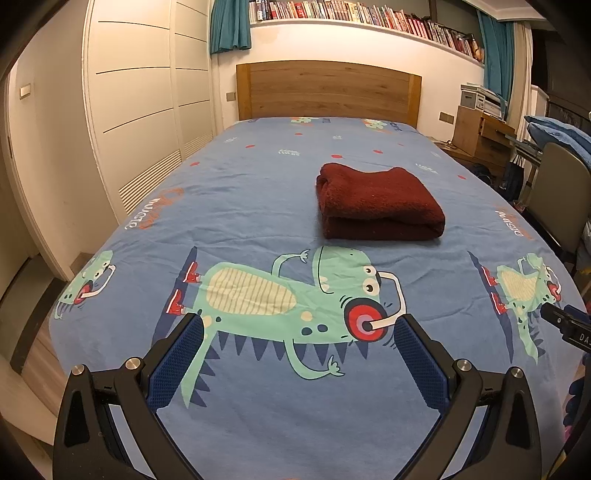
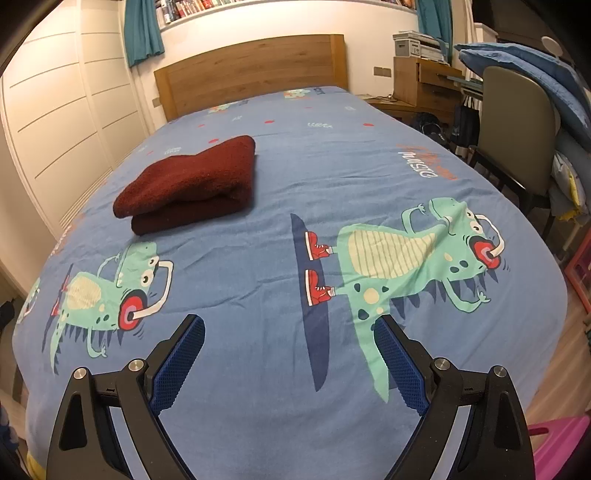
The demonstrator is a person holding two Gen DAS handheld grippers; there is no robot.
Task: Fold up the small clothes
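Note:
A dark red fleecy garment (image 1: 376, 199) lies folded into a thick rectangle on the blue dinosaur-print bed sheet (image 1: 258, 206), near the bed's middle. In the right wrist view the same folded garment (image 2: 192, 184) sits at the upper left. My left gripper (image 1: 297, 325) hovers open over the near end of the bed, well short of the garment, with nothing between its blue pads (image 1: 177, 362). My right gripper (image 2: 290, 325) is also open and empty, to the right of and nearer than the garment. Part of the right gripper (image 1: 565, 325) shows at the left view's right edge.
A wooden headboard (image 1: 328, 90) stands at the far end of the bed, with a bookshelf (image 1: 369, 14) above it. White wardrobe doors (image 1: 140, 110) line the left side. A chair (image 2: 517, 122), a wooden desk (image 2: 424, 85) and piled blue bedding (image 2: 535, 77) crowd the right side.

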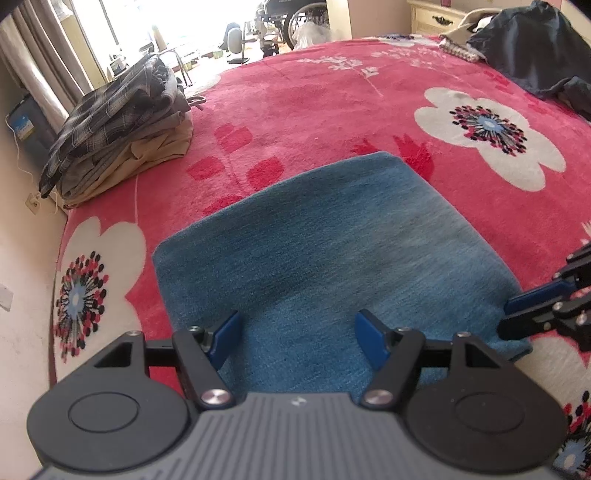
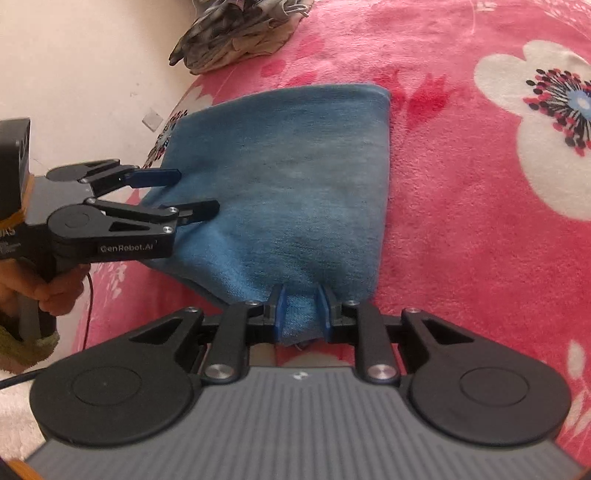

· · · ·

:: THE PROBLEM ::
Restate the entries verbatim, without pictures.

:: EXERCISE OUTPUT ::
The demonstrator is a person holding two Gen DAS handheld grippers; there is no robot.
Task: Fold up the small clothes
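Note:
A dark red fleecy garment (image 1: 376, 199) lies folded into a thick rectangle on the blue dinosaur-print bed sheet (image 1: 258, 206), near the bed's middle. In the right wrist view the same folded garment (image 2: 192, 184) sits at the upper left. My left gripper (image 1: 297, 325) hovers open over the near end of the bed, well short of the garment, with nothing between its blue pads (image 1: 177, 362). My right gripper (image 2: 290, 325) is also open and empty, to the right of and nearer than the garment. Part of the right gripper (image 1: 565, 325) shows at the left view's right edge.
A wooden headboard (image 1: 328, 90) stands at the far end of the bed, with a bookshelf (image 1: 369, 14) above it. White wardrobe doors (image 1: 140, 110) line the left side. A chair (image 2: 517, 122), a wooden desk (image 2: 424, 85) and piled blue bedding (image 2: 535, 77) crowd the right side.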

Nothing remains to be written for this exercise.